Ancora insulti da La NuovaBQ. «Le relazioni gay non sono normali»



È dalle pagine del La Nuova Bussola Quotidiana che giungono i soliti insulti gratuiti diretti a gay e lesbiche da parte di quei sedicenti cattolici che disprezzano il mondo pur di tentare di sentirsi migliori. Perché in fondo l'ideologia malata che sta dietro l'integralismo cattolico si può facilmente riassumere nella diffamazione altrui come l'unica possibilità che ha questa gente di potersi ritenere più meritevoli a fonte di viti mediocri se non del tutto fallimentari. Ed è così che si ripiega su presunti diritti di nascita, quasi come se l'essere nati eterosessuali dovesse essere ritenuto motivo di merito (un po' come i loro antenati cercavano privilegi nel definirsi ariani).
Peccato, però, che dietro quella propaganda d'odio ci sia il nulla: non c'è pensiero, non ci sono motivazioni ma solo un enorme disprezzo verso il prossimo. Ed è così che in riferimento alla puntata di "C'è posta per te" a cui ha partecipato anche una coppia gay, il sito integralista scrive:

Maria de Filippi chiude la stagione del suo C’è posta per te raccontando la storia di Francesco e Matteo che, dopo essersi conosciuti in discoteca, hanno convissuto per otto anni. Lacrime, sorrisi, una canzone intonata dalla cantante Amoroso ed altra melassa per incorniciare una relazione definita “normale” dai più, ma che tale non è. La Filippi è amatissima dal pubblico gay dato che più volte si è spesa a favore delle rivendicazioni del mondo omosessualista.

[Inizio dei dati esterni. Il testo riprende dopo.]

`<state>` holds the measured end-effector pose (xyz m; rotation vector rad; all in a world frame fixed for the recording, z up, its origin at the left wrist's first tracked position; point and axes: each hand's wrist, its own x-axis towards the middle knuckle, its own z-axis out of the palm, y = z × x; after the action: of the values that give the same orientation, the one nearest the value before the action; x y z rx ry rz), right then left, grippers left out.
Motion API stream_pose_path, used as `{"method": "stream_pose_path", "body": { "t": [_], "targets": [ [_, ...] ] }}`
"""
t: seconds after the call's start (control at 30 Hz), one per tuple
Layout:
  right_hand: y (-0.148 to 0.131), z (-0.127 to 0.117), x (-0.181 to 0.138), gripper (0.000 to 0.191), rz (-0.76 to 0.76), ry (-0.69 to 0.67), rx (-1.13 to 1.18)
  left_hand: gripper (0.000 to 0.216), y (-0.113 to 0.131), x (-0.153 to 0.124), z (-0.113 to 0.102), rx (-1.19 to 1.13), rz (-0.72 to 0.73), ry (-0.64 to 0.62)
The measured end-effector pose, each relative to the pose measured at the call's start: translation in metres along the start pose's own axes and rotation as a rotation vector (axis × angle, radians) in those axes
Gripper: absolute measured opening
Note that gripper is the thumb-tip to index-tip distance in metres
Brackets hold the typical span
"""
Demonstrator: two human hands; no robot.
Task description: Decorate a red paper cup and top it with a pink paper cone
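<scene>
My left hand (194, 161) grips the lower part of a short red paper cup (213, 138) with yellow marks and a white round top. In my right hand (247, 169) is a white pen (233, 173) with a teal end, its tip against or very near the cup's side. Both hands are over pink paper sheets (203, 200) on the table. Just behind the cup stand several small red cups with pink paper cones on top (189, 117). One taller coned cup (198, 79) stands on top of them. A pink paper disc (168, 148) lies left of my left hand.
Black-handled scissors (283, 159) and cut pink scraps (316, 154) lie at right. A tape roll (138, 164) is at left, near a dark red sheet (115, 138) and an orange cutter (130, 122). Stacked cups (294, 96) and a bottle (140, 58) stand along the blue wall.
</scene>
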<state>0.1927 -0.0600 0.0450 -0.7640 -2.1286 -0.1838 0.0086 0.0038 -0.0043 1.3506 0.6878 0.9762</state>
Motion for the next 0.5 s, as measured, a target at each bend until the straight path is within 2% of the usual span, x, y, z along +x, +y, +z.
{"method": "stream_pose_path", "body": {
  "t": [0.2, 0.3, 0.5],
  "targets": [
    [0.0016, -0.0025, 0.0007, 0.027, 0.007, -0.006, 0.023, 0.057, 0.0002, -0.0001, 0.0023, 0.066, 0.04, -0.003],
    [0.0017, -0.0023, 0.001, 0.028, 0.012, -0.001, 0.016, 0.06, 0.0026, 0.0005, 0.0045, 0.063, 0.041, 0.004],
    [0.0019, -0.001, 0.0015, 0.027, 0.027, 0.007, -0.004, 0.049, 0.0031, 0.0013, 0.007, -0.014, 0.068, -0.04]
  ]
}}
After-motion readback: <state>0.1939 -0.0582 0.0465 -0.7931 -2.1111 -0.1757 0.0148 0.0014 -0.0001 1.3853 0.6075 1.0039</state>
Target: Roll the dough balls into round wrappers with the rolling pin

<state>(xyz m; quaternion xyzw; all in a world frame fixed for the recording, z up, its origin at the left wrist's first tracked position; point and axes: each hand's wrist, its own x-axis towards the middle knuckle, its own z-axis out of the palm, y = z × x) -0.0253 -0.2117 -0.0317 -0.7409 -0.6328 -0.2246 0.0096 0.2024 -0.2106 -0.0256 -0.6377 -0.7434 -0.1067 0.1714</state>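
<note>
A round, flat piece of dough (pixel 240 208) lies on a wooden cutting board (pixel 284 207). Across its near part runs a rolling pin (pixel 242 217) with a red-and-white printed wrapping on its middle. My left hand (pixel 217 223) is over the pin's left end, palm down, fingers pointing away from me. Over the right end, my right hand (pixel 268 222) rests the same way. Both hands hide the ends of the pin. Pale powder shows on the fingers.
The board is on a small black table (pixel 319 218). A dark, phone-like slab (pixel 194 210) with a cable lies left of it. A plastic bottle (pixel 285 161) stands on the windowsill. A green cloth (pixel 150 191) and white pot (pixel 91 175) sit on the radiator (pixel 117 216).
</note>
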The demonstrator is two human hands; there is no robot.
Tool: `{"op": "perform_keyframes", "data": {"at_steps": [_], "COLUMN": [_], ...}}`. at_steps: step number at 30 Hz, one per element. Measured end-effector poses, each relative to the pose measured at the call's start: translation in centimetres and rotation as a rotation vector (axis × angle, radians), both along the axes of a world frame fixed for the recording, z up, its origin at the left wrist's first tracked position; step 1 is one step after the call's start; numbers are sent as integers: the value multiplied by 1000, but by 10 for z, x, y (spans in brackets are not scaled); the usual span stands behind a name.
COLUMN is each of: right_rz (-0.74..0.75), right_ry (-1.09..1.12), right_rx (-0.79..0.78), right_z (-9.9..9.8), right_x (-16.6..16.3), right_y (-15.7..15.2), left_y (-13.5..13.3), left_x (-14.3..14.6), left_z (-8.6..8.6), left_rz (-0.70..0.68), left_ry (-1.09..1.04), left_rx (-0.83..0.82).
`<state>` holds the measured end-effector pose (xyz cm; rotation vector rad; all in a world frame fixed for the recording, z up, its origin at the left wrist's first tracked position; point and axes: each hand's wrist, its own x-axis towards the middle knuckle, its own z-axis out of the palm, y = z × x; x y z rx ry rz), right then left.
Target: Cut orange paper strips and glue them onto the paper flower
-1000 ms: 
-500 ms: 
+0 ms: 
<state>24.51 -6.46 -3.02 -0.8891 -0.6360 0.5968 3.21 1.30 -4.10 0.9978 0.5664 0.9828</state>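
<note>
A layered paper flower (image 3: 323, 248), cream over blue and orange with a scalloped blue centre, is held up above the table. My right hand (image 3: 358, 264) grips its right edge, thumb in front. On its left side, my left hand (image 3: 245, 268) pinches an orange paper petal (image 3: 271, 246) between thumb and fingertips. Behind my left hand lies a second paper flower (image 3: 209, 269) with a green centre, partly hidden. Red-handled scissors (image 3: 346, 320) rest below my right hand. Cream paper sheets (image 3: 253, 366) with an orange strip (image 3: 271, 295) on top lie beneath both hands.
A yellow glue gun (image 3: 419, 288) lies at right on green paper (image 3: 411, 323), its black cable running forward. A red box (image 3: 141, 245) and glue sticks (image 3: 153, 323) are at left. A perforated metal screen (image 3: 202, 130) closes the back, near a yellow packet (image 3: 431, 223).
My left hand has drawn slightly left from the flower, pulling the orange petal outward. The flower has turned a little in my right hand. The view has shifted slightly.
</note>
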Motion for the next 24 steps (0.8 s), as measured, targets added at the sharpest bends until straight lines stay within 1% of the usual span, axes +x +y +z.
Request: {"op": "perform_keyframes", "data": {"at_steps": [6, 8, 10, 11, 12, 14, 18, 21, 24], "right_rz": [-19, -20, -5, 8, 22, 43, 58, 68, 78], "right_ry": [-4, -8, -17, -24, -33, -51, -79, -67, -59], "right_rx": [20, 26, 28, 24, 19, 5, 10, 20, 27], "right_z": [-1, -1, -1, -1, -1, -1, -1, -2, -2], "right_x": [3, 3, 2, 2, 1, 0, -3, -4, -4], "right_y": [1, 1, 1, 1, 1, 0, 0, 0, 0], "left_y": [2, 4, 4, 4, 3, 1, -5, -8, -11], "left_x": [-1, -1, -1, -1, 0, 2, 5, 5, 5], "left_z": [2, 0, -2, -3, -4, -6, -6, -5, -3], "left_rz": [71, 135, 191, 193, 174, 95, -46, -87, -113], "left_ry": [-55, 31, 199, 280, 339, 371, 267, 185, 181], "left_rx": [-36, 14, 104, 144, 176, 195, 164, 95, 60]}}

Non si spiega neppure il perché di quell'insulto, lo si spaccia come un dato di fatto. Eppure non c'è dubbio che una relazione gay sia perfettamente normale (senza virgolette) così come sono ormai decenni che la scienza ha ampiamente dimostrato che l'omosessualità non è altro che una naturale variante dell'orientamento. Ci si può tappare le orecchi, si possono chiudere gli occhi, ma ciò non renderà meno vera la realtà dei fatti.
Affermare il contrario è solo una propaganda violenta basata su ignoranza, pregiudizi e una totale malafede. E se di normalità su vuol dibattere, l'unica certezza è che non è normale scegliere di dedicare la propria vita a danneggiare la vita altrui.

Nel 2015 Cascioli si rivolse a Gianfranco Amato per impugnare presso il T.A.R. del Lazio il decalogo dell'Unar «per una rispettosa informazione delle persone lgbt». Sinceramente appare difficile comprendere a che cosa servisse impugnare un documento informativo che non comportava alcun obbligo, nonostante il suo sostenere che l'offesa di gay e lesbiche dovesse rientrare nel suo «diritto di opinione» la dice lunga sul personaggio. Inoltre, se al posto di bruciare quelle carte avesse provato a leggerle, oggi saprebbe che l'omosessualità è del tutto naturale e magari eviterebbe di continuare a confondere l'opinione è diversa dalla diffamazione a mezzo stampa.
Naturalmente anche all'epoca Amato cercò di strumentalizzare il tutto sostenendo che quei suggerimenti erano da ritenersi simili alle «contenenti le disposizioni che il regime fascista impartiva
alla stampa quotidiana e periodica». sarà, ma la storia ci racconta come i nazisti diffondessero notizie false per alimentare odio verso gli ebrei, motivo per cui il paragone sembrerebbe calzare meglio se attribuito alle diffamazioni che La Nuova Bussola Quotidiana lancia con l'intendo di alimentare odio verso gay e lesbiche, contribuendo altresì a legittimare ogni forma di violenza nei loro confronti.